*** Block opens ***

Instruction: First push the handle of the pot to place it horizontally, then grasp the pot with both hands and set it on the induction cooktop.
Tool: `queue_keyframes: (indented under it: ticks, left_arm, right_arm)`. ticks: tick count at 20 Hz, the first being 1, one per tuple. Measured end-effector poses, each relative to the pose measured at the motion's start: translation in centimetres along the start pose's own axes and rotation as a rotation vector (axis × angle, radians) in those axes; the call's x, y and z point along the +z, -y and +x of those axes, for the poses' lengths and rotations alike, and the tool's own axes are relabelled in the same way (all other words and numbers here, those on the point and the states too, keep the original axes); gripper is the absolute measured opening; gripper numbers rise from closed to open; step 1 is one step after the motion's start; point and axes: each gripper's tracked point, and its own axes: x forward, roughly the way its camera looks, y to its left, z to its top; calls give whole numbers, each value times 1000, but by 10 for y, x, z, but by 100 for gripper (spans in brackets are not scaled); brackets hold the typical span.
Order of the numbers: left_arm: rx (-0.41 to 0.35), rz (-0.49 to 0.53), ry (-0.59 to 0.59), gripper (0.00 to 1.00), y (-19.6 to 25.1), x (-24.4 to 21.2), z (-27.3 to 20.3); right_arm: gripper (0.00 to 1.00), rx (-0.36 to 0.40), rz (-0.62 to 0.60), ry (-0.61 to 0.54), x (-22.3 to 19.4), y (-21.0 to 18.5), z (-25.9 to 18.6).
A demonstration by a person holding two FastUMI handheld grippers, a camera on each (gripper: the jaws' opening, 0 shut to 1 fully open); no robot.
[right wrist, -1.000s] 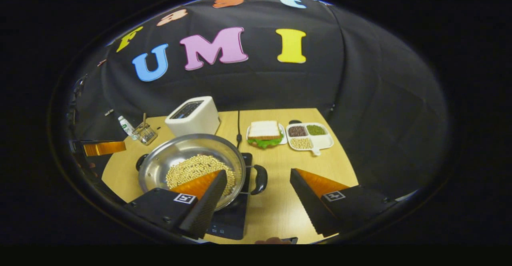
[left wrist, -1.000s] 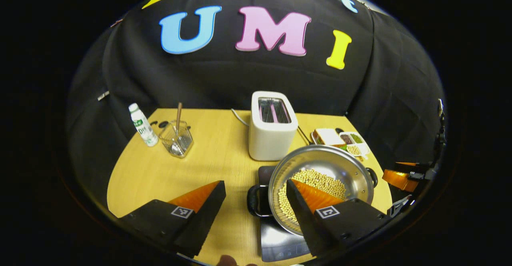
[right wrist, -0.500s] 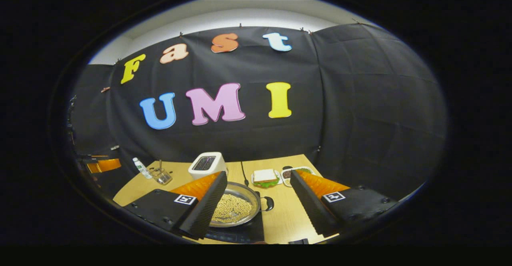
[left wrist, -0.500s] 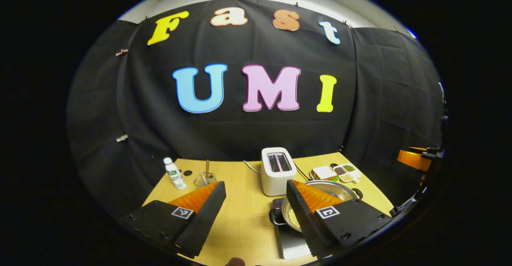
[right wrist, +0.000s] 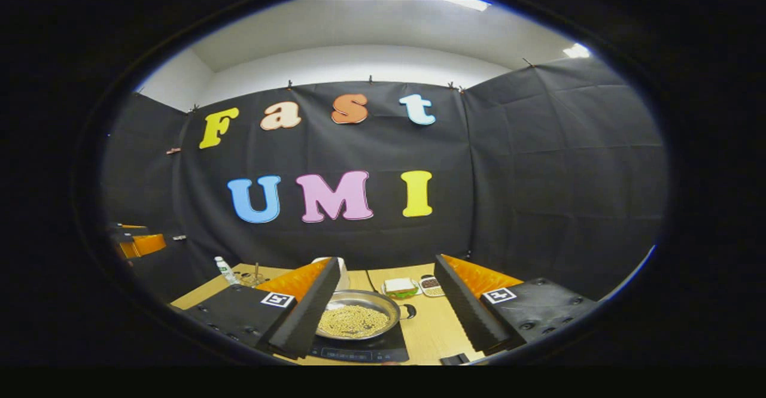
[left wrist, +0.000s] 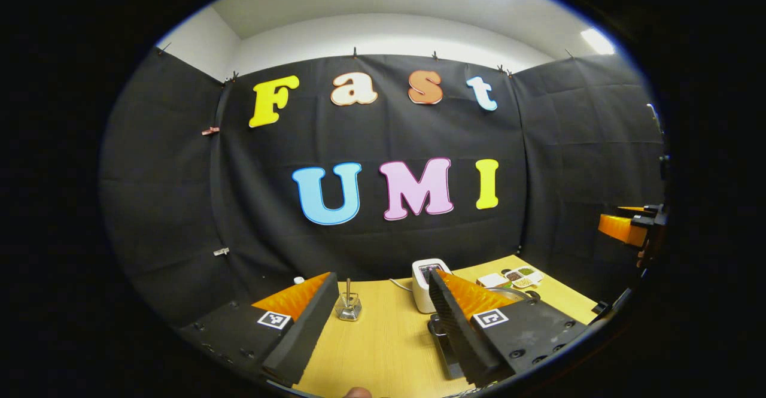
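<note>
A steel pot (right wrist: pixel 386 306) holding soybeans sits on the black induction cooktop (right wrist: pixel 359 352), with one black handle (right wrist: pixel 409 310) pointing right. In the right gripper view my right gripper (right wrist: pixel 388 266) hangs open, high above and well back from the pot, with nothing between its fingers. My left gripper (left wrist: pixel 380 283) is also open and empty. Its right finger hides most of the pot (left wrist: pixel 510 293), and a corner of the cooktop (left wrist: pixel 441 345) shows below. Each view catches the other gripper at its edge: the right gripper (left wrist: pixel 625 229) and the left gripper (right wrist: pixel 140 243).
On the wooden table (left wrist: pixel 383 350) stand a white toaster (left wrist: pixel 425 278), a glass with a stick (left wrist: pixel 348 307), a sandwich plate (right wrist: pixel 401 286) and a divided tray of beans (right wrist: pixel 429 284). A small bottle (right wrist: pixel 224 269) stands at the far left.
Both grippers have drawn back and up from the pot, staying open. The views have tilted upward, so the table has sunk low. The pot has stayed on the cooktop.
</note>
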Motion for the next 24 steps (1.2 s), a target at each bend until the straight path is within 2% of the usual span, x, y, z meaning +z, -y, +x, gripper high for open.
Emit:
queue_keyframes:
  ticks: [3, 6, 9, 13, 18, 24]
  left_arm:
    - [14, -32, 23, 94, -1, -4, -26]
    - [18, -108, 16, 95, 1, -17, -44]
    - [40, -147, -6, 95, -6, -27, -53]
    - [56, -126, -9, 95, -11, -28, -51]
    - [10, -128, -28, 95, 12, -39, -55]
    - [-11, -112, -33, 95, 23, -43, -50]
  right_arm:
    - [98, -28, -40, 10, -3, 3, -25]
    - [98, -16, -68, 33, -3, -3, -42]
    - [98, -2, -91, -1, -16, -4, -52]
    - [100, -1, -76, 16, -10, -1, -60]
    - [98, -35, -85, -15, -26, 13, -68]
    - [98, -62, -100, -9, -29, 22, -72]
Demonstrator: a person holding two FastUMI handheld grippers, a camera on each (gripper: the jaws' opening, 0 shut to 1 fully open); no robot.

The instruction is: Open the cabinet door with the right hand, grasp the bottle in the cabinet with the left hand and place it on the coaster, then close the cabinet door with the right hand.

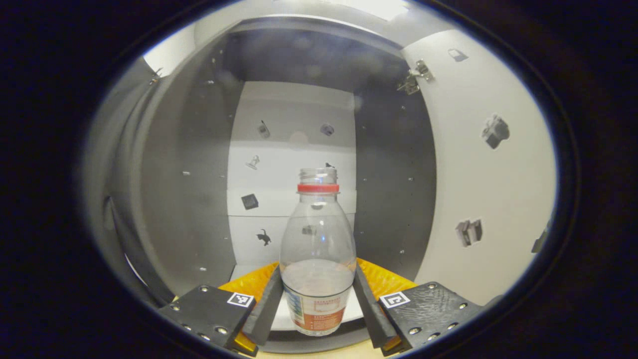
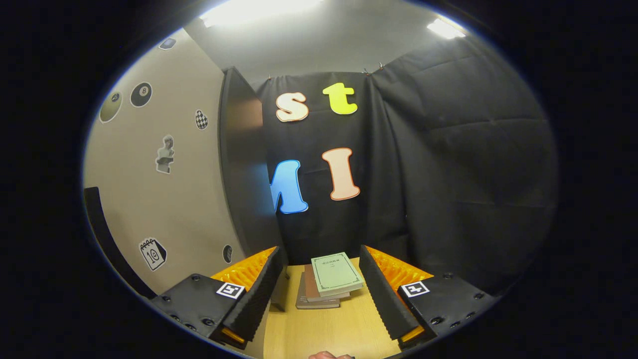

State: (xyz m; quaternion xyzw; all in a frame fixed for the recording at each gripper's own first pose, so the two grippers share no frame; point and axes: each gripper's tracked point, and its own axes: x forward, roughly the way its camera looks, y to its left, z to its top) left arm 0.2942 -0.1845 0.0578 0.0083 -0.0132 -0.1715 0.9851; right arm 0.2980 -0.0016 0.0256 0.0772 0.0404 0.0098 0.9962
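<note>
1. Left gripper view, nearest first: we see the left tongs (image 1: 318,304) reaching into the cabinet (image 1: 199,149), their two black fingers (image 1: 265,309) set on either side of the bottle (image 1: 317,259); both pads appear to touch its lower body, so we read them as clenched on the bottle.
2. We find the bottle upright inside the cabinet, clear, uncapped, with a red ring (image 1: 318,188) at its neck and a label (image 1: 319,311) near its base; whether it rests on the cabinet floor we cannot tell.
3. Beyond it, we see the white back panel (image 1: 291,174) dotted with small stickers; the open cabinet door (image 1: 478,174) stands at the right on its hinge (image 1: 414,77).
4. Right gripper view: we see the right tongs (image 2: 321,294) released, fingers wide apart and holding nothing, above the wooden counter (image 2: 329,329).
5. Farther on, we see a stack of books (image 2: 329,281) on the counter; a sticker-covered cabinet door panel (image 2: 164,174) rises at the left.
</note>
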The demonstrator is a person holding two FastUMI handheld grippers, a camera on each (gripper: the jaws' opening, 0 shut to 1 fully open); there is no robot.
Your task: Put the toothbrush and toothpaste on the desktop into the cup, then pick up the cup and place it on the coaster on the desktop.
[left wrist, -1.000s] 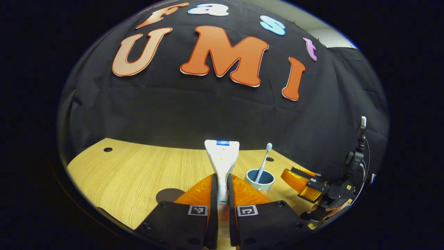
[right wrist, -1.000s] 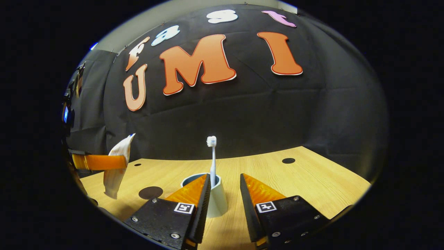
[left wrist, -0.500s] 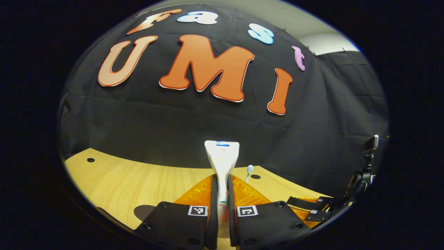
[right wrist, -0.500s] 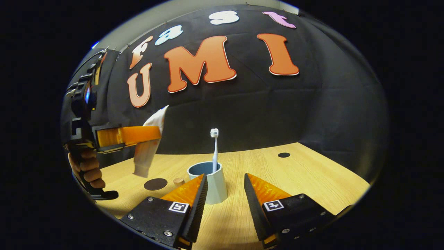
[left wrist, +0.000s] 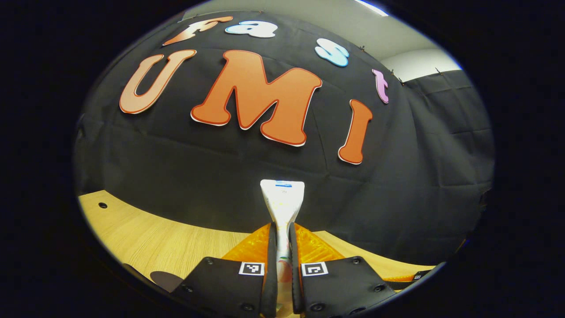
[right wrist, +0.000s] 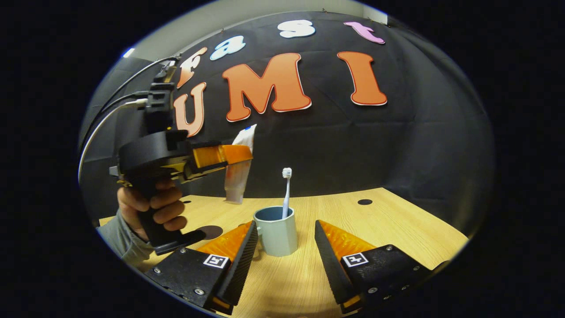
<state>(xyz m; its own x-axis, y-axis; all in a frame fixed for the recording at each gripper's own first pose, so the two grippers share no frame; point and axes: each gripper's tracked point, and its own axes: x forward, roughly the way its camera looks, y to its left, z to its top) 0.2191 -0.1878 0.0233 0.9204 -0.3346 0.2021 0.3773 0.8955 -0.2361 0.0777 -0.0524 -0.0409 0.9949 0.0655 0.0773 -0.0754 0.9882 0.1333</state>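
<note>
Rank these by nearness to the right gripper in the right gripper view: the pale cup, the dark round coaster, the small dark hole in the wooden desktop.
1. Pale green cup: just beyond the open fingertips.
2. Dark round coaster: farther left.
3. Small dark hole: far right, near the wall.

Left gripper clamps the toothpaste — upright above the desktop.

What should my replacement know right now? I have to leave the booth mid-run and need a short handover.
Left gripper: shut on the toothpaste, held in the air up and left of the cup.
Right gripper: open, fingers low at the desk, cup between and just beyond them.
Done: toothbrush stands in the cup.
Left: drop the toothpaste into the cup, then carry the cup to the dark coaster on the desk to its left.
</note>
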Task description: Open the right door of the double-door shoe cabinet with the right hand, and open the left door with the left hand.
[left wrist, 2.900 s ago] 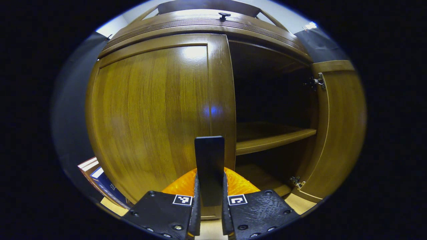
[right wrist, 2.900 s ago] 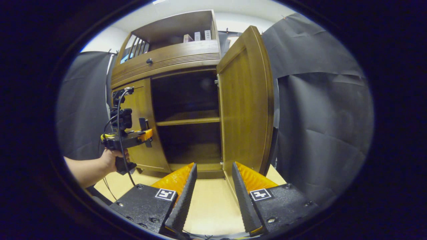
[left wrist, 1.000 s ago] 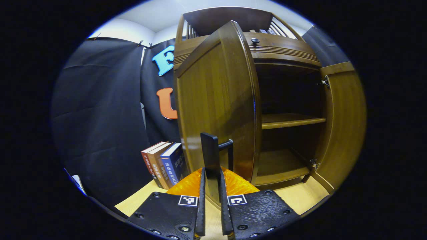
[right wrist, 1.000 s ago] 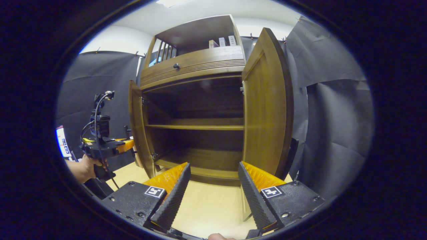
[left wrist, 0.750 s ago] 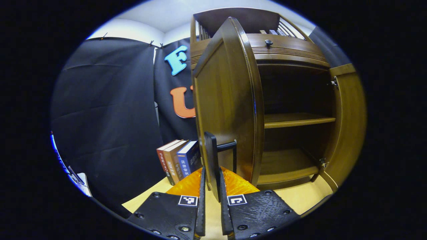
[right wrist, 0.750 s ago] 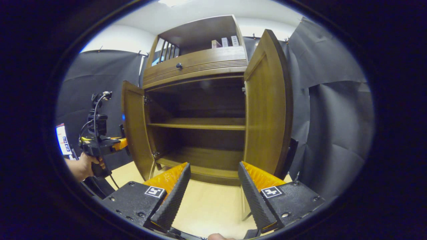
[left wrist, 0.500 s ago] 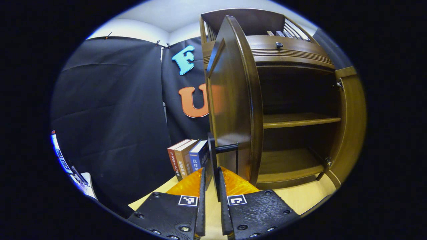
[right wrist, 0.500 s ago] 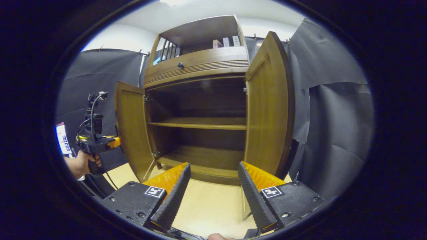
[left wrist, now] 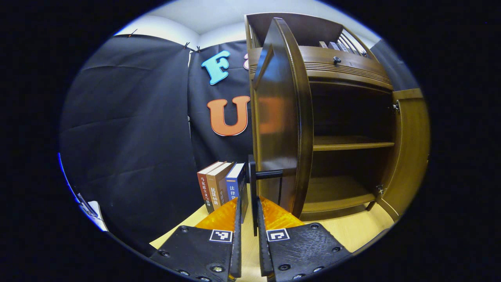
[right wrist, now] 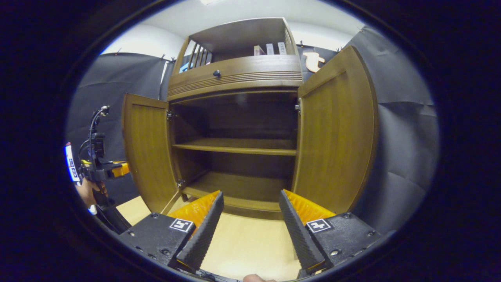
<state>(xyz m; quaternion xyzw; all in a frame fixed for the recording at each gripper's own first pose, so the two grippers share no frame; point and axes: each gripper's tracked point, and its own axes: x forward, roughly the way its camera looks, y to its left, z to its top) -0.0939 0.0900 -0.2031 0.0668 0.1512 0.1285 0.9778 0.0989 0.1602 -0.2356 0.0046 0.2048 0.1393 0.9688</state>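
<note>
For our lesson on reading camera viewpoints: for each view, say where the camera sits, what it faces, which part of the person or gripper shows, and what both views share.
Left gripper view: rides the left gripper, facing the open brown wooden left door edge-on; its fingers grip the door's black bar handle.
Right gripper view: rides the right gripper, fingers apart, squarely facing the brown wooden shoe cabinet; a hand appears at left.
Shared: the middle shelf.

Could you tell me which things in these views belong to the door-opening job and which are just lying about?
Part of the job:
left door
door handle
left gripper
right door
right gripper

Just lying about:
books
small boxes
</note>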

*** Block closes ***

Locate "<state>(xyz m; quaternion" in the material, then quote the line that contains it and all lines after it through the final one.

<state>(xyz m; quaternion xyzw; all in a frame fixed for the recording at each gripper's own first pose, so the two grippers share no frame; point and axes: each gripper's tracked point, and its own axes: x forward, roughly the way its camera looks, y to its left, z to its top) -0.0939 0.0900 -0.2031 0.0668 0.1512 0.1285 0.9778 0.0989 0.1602 -0.2356 0.0046 0.2048 0.1393 0.9688</state>
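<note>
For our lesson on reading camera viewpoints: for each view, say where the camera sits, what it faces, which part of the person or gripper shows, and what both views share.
Left gripper view: rides the left gripper, facing the open brown wooden left door edge-on; its fingers grip the door's black bar handle.
Right gripper view: rides the right gripper, fingers apart, squarely facing the brown wooden shoe cabinet; a hand appears at left.
Shared: the middle shelf.

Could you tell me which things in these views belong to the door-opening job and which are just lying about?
Part of the job:
left door
door handle
left gripper
right door
right gripper

Just lying about:
books
small boxes
</note>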

There is no more to this exercise.